_Task_.
The expected output is exactly the lines below, starting at the line with "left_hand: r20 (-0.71" and ending at the line with "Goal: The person", both included; no other line belongs in it.

_Data section_.
※

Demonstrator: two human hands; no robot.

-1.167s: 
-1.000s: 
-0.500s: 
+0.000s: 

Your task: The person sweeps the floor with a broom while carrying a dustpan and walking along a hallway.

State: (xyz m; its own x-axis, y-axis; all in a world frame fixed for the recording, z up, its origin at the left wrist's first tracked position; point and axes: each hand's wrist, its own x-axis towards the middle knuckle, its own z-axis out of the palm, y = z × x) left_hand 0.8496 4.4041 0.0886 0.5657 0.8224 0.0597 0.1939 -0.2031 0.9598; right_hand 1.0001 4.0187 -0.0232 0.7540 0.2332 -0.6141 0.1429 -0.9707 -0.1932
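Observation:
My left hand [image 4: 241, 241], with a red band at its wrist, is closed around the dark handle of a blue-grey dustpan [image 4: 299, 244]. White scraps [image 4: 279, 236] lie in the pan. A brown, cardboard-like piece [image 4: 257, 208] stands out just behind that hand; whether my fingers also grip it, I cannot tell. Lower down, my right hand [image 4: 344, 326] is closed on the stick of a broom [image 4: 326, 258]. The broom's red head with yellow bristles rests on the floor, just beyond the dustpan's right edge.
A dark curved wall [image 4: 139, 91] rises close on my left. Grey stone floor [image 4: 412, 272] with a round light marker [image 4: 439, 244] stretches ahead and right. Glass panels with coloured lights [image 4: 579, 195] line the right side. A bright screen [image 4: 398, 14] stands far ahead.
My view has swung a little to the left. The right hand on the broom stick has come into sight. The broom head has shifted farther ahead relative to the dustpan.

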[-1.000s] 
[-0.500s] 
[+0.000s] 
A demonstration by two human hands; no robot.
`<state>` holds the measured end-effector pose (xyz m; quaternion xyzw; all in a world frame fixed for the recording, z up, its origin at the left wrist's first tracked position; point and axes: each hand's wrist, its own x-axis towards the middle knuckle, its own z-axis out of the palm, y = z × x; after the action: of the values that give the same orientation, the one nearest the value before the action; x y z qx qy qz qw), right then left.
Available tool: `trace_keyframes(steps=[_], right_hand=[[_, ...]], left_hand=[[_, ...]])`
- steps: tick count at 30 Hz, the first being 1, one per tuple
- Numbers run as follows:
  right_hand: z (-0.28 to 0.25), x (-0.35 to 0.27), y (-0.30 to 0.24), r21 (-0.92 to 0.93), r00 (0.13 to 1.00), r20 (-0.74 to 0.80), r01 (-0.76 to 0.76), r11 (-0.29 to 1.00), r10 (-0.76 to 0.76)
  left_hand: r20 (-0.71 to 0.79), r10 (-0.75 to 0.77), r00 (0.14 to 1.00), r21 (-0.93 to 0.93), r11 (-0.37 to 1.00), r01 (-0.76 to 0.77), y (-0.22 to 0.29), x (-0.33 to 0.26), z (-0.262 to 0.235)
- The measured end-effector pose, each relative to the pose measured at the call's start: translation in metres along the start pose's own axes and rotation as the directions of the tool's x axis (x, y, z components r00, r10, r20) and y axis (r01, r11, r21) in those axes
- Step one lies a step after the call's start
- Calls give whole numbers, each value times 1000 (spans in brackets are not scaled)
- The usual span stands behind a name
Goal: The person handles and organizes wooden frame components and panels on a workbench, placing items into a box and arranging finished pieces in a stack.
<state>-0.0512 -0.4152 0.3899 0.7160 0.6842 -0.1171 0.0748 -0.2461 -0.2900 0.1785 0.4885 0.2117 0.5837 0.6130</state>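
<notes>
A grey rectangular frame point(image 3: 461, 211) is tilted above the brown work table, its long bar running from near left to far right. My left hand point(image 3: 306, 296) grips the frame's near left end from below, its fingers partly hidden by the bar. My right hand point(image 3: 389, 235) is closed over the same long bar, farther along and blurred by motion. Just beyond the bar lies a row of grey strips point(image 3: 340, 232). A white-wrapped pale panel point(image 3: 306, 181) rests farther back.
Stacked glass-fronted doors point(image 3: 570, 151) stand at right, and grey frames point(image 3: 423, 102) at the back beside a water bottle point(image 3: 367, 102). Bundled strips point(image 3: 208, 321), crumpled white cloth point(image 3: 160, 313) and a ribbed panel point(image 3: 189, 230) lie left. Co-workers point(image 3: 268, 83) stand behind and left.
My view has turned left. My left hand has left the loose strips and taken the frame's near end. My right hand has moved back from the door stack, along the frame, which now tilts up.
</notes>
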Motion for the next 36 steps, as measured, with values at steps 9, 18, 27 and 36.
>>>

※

_Written solution_.
  left_hand: r20 (-0.71 to 0.79), r10 (-0.75 to 0.77), r00 (0.14 to 1.00), r21 (-0.93 to 0.93), r11 (-0.37 to 1.00), r01 (-0.76 to 0.77), y (-0.22 to 0.29), x (-0.33 to 0.26), z (-0.262 to 0.235)
- The measured end-effector pose, each relative to the pose measured at the call's start: translation in metres along the start pose's own axes and rotation as the directions of the tool's x axis (x, y, z components r00, r10, r20) and y axis (r01, r11, r21) in those axes
- Step one lies a step after the call's start
- Calls give whole numbers, each value times 1000 (spans in brackets are not scaled)
- The usual span stands behind a name
Goal: The person handles and organizes wooden frame components and panels on a workbench, placing items into a box and arranging finished pieces in a stack.

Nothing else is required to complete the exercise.